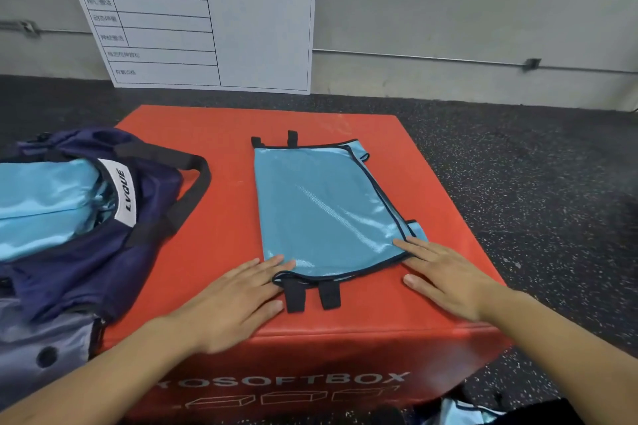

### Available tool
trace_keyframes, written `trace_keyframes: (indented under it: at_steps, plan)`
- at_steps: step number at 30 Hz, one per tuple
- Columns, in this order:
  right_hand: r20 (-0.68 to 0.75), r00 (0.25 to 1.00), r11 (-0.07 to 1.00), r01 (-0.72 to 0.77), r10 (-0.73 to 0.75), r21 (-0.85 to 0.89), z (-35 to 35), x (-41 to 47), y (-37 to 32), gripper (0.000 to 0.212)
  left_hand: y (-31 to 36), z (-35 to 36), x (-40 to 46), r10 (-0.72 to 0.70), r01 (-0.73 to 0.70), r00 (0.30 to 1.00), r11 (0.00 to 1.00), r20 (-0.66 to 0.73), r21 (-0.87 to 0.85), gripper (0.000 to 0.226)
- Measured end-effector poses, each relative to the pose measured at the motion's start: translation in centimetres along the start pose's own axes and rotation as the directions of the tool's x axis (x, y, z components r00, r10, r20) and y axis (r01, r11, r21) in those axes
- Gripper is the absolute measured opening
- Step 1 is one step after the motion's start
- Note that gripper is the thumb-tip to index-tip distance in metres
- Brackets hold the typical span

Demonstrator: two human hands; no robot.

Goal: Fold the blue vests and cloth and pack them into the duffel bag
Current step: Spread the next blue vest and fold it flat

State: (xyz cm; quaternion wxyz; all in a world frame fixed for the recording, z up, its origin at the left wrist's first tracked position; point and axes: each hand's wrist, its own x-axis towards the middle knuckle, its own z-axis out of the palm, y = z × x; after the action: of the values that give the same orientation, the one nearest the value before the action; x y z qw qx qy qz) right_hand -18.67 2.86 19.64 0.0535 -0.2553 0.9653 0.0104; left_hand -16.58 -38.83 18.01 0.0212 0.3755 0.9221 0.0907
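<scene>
From the head view I see a blue vest (321,207) lying flat and folded in the middle of the frame, on top of a red soft box (228,134) that fills the centre and lower part of the picture; the vest has dark piping along its edges and short black straps (312,295) sticking out at its near edge, with two more at its far edge. My left hand (234,300) lies palm down at lower centre, fingers straight and spread a little, the fingertips resting on the near left corner of the vest; it grips nothing. My right hand (445,272) lies palm down at lower right, fingers straight and close together, the fingertips touching the near right corner of the vest, thumb on the red surface; it pinches nothing either. At the left edge of the frame sits the duffel bag (103,252), dark navy with a white label, its mouth open; shiny blue cloth (45,203) already lies inside it; a black carry strap (193,183) loops out from the bag onto the box. At the bottom right edge I can make out a scrap of more blue fabric (462,411), mostly cut off by the frame. In the upper left a white chart board (255,28) leans against the grey wall; the floor around the box is dark and speckled.
</scene>
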Motion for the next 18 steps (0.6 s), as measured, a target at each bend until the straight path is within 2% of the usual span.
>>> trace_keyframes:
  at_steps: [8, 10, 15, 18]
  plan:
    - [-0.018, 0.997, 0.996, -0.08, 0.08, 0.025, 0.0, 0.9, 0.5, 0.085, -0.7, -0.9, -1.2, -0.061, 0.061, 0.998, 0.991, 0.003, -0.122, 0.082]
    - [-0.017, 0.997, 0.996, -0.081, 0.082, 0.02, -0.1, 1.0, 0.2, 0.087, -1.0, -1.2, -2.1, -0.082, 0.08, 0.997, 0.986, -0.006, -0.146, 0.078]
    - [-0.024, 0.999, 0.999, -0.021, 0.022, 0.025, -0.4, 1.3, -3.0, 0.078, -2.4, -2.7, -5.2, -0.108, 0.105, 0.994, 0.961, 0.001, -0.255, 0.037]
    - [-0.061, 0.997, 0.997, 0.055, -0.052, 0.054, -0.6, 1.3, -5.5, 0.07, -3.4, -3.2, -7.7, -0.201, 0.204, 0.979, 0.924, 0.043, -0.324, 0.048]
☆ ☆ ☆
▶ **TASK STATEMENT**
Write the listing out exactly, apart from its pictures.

▶ **REPLY**
### Available tool
trace_keyframes, written `trace_keyframes: (indented under it: at_steps, plan)`
- at_steps: step number at 30 Hz, one per tuple
- Columns, in this order:
  right_hand: r20 (-0.68 to 0.75), r00 (0.25 to 1.00), r11 (-0.07 to 1.00), r01 (-0.72 to 0.77), r10 (-0.73 to 0.75), r21 (-0.85 to 0.89), z (-35 to 35), x (-41 to 47), y (-37 to 32), gripper (0.000 to 0.212)
  left_hand: y (-31 to 36), z (-35 to 36), x (-40 to 46), r10 (-0.72 to 0.70), r01 (-0.73 to 0.70), r00 (0.30 to 1.00), r11 (0.00 to 1.00), r20 (-0.66 to 0.73), r21 (-0.87 to 0.85), gripper (0.000 to 0.226)
- Measured end-effector poses, each relative to the pose measured at the motion's start: translation in centimetres along the start pose's own axes and rotation as the directions of the tool's x axis (x, y, z components r00, r10, r20) and y axis (r01, r11, r21) in those axes
- Gripper is the absolute measured opening
- Step 1 is one step after the motion's start
- Note that gripper is the thumb-tip to index-tip distance in metres
- Brackets hold the typical span

Demonstrator: two human hands; no robot.

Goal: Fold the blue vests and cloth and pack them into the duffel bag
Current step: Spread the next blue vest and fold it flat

State: (xyz cm; quaternion wxyz; all in a world frame fixed for the recording, z up, its origin at the left wrist's first tracked position; point and axes: each hand's wrist, its own x-axis towards the middle knuckle, its own z-axis out of the palm, y = z × x; after the action: of the values that give the same orientation, the one nearest the value before the action; x y z qw qx qy qz) right_hand -18.67 2.86 19.64 0.0535 -0.2553 0.9653 0.0104; left_hand -16.58 -38.83 18.01 0.0212 0.3755 0.9221 0.0907
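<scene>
From the head view I see a blue vest (321,207) lying flat and folded in the middle of the frame, on top of a red soft box (228,134) that fills the centre and lower part of the picture; the vest has dark piping along its edges and short black straps (312,295) sticking out at its near edge, with two more at its far edge. My left hand (234,300) lies palm down at lower centre, fingers straight and spread a little, the fingertips resting on the near left corner of the vest; it grips nothing. My right hand (445,272) lies palm down at lower right, fingers straight and close together, the fingertips touching the near right corner of the vest, thumb on the red surface; it pinches nothing either. At the left edge of the frame sits the duffel bag (103,252), dark navy with a white label, its mouth open; shiny blue cloth (45,203) already lies inside it; a black carry strap (193,183) loops out from the bag onto the box. At the bottom right edge I can make out a scrap of more blue fabric (462,411), mostly cut off by the frame. In the upper left a white chart board (255,28) leans against the grey wall; the floor around the box is dark and speckled.
</scene>
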Motion for the next 18 steps (0.6 s), as measured, a target at each bend until the straight path is within 2% of the usual span.
>>> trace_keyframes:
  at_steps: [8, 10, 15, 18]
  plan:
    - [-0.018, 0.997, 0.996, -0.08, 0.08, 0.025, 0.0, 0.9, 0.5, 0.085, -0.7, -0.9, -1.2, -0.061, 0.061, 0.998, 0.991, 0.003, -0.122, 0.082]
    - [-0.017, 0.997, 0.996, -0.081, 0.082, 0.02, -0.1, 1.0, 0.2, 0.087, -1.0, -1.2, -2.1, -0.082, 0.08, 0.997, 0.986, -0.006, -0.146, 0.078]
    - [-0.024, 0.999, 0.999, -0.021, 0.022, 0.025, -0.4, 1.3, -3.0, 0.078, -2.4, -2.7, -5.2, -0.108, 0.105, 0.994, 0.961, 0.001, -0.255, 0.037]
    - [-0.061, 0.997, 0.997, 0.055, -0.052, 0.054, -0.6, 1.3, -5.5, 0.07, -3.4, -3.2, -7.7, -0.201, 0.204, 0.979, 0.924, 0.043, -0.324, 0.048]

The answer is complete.